Inhibition by TN-C is overcome by expression of the tenascin-binding integrin alpha9
The preceding results demonstrate that RPE cells, at least in the absence of a treatment to activate integrins, lack a functional receptor to allow attachment or migration on TN-C. We therefore investigated whether RPE cells could adhere and migrate on TN-C if transduced to express a tenascin-binding integrin. α9β1 binds to the non-alternatively spliced fibronectin-III domain of TN-C (Yokosaki et al., 1994, 1998). RPE cells contain a large pool of β1 integrins; therefore expression of the α9 subunit is sufficient to allow formation of α9β1 heterodimers capable of interaction with TN-C. Lentiviral vectors were used to transduce RPE cells with human α9 integrin subunit or GFP as a control. The α9 integrin construct also contains GFP sequence under an internal ribosomal entry site to allow α9-transduced cells to be identified.

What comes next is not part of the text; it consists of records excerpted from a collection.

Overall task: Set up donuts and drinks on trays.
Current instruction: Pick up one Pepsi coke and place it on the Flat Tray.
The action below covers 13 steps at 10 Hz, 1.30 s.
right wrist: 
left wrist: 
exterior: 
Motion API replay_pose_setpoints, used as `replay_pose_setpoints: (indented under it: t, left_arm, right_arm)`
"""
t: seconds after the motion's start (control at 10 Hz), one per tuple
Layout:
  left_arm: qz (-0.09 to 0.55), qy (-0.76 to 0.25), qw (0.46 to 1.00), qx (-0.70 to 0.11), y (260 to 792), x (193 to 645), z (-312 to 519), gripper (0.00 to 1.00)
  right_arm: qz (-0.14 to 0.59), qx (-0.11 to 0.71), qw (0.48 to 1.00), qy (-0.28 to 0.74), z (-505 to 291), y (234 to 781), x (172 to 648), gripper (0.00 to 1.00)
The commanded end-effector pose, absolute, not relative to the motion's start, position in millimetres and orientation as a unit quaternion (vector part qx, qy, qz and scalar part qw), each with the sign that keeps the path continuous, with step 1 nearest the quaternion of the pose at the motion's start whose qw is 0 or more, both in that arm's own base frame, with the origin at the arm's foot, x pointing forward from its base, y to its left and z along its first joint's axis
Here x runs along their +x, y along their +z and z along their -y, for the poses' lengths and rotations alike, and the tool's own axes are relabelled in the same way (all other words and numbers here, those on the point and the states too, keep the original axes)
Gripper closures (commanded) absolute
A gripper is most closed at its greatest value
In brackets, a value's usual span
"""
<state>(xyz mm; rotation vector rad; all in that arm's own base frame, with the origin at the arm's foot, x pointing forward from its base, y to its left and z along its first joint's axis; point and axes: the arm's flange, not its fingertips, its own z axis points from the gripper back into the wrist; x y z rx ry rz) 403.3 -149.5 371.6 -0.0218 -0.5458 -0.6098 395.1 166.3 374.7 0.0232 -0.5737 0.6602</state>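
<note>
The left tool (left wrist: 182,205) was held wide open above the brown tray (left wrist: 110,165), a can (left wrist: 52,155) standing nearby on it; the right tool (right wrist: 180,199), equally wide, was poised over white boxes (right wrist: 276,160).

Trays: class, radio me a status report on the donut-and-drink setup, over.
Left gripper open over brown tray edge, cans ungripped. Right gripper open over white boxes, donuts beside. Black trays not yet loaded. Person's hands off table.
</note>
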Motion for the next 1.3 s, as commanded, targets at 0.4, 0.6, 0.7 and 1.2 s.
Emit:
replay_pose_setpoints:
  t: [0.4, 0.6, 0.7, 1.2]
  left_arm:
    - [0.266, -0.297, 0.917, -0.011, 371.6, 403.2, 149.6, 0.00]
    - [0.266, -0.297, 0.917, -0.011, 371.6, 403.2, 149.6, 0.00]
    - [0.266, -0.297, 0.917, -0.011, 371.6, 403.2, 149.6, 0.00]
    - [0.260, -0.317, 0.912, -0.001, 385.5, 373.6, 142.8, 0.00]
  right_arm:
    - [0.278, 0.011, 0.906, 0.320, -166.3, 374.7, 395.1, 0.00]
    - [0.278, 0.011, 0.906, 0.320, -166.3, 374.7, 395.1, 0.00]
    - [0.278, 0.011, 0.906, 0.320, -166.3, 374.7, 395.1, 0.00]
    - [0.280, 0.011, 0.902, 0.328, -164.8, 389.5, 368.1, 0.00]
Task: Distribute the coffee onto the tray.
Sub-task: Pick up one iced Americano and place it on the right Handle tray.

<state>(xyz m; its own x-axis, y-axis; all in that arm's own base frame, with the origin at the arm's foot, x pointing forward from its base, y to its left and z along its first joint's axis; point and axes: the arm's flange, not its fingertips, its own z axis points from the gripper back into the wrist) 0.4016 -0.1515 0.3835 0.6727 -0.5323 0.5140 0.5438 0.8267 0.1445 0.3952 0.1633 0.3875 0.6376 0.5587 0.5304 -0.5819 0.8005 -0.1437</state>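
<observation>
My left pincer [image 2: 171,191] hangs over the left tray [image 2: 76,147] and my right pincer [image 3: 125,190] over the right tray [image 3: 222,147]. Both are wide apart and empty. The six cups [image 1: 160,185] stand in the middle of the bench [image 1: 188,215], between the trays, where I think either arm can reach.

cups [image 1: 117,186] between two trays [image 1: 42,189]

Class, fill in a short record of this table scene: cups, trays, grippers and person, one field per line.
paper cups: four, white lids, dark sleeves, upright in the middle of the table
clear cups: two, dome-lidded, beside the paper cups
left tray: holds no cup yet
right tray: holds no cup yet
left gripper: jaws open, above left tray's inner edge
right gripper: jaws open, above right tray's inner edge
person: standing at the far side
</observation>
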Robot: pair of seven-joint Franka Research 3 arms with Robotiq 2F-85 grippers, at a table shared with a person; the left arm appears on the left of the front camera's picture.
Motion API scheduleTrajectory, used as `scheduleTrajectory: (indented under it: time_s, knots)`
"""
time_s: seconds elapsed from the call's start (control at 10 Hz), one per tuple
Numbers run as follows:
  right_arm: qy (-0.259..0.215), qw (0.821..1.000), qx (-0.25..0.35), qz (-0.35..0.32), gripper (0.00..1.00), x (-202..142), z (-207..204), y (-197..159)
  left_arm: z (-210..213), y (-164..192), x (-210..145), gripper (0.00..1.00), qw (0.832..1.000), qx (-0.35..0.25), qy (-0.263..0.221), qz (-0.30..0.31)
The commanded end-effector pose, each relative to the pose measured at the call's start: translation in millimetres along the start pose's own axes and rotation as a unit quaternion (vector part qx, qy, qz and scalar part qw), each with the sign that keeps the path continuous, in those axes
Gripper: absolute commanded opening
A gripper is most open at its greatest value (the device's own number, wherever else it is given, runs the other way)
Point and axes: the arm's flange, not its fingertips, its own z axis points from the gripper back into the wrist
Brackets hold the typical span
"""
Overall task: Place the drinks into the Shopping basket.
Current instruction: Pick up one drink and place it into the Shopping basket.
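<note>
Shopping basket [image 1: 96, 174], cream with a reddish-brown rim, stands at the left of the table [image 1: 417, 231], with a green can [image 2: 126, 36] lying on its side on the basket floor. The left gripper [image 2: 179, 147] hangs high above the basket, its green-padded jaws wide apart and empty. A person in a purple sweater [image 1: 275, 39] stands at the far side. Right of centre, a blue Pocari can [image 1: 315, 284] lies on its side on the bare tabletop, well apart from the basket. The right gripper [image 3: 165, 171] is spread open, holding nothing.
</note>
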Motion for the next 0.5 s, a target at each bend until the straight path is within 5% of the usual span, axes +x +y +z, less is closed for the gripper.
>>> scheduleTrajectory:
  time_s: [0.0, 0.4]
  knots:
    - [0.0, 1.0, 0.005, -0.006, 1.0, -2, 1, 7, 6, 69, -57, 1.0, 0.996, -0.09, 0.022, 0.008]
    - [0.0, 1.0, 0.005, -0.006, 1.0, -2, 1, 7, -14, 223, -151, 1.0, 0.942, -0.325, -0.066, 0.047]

Three days after the application of the lentiviruses, 95% of cells expressed α9 integrin (as identified by internal ribosome entry site-GFP) in the α9-transduced group and 94% of cells in the control group were transduced with control GFP. To confirm the expression of the α9 protein and its presence on the surface of RPE cells, live cells without permeabilization were stained with an antibody to α9β1, revealing its presence in over 95% of lentivirus-treated cells. Expression of α9 was also confirmed by western blotting (Supplementary Fig. 6).
To assess the effect of α9 expression on the adhesion of RPE cells to TN-C, we performed our adhesion and migration assays on a high concentration of TN-C (10 µg/ml) comparing α9-transduced cells with GFP-transduced cells. This showed that α9 considerably increased the adhesion of the cells to TN-C (Fig. 9A). We also found that α9-transduced cells migrated further and in greater number than GFP cells in the migration assay (Fig. 9B). This result confirms that RPE cells are able to adhere and migrate on TN-C if they express an appropriate integrin.
Effect of α9 integrin expression on RPE cell adhesion and migration on TN-C. (A) Alpha9 expression increases RPE cell adhesion compared to GFP-expressing control RPE cells. Adhesion levels normalized to control GFP cells. n = 3 (t-test *P < 0.05, ***P < 0.001). (B) α9 expression increases the maximum distance of migration and the number of cells migrating from the edge of coverslip compared to GFP control cells. Arrows point to the direction of cell migration away from the edge of coverslip. n = 3 (t-test: *P < 0.05, **P < 0.01).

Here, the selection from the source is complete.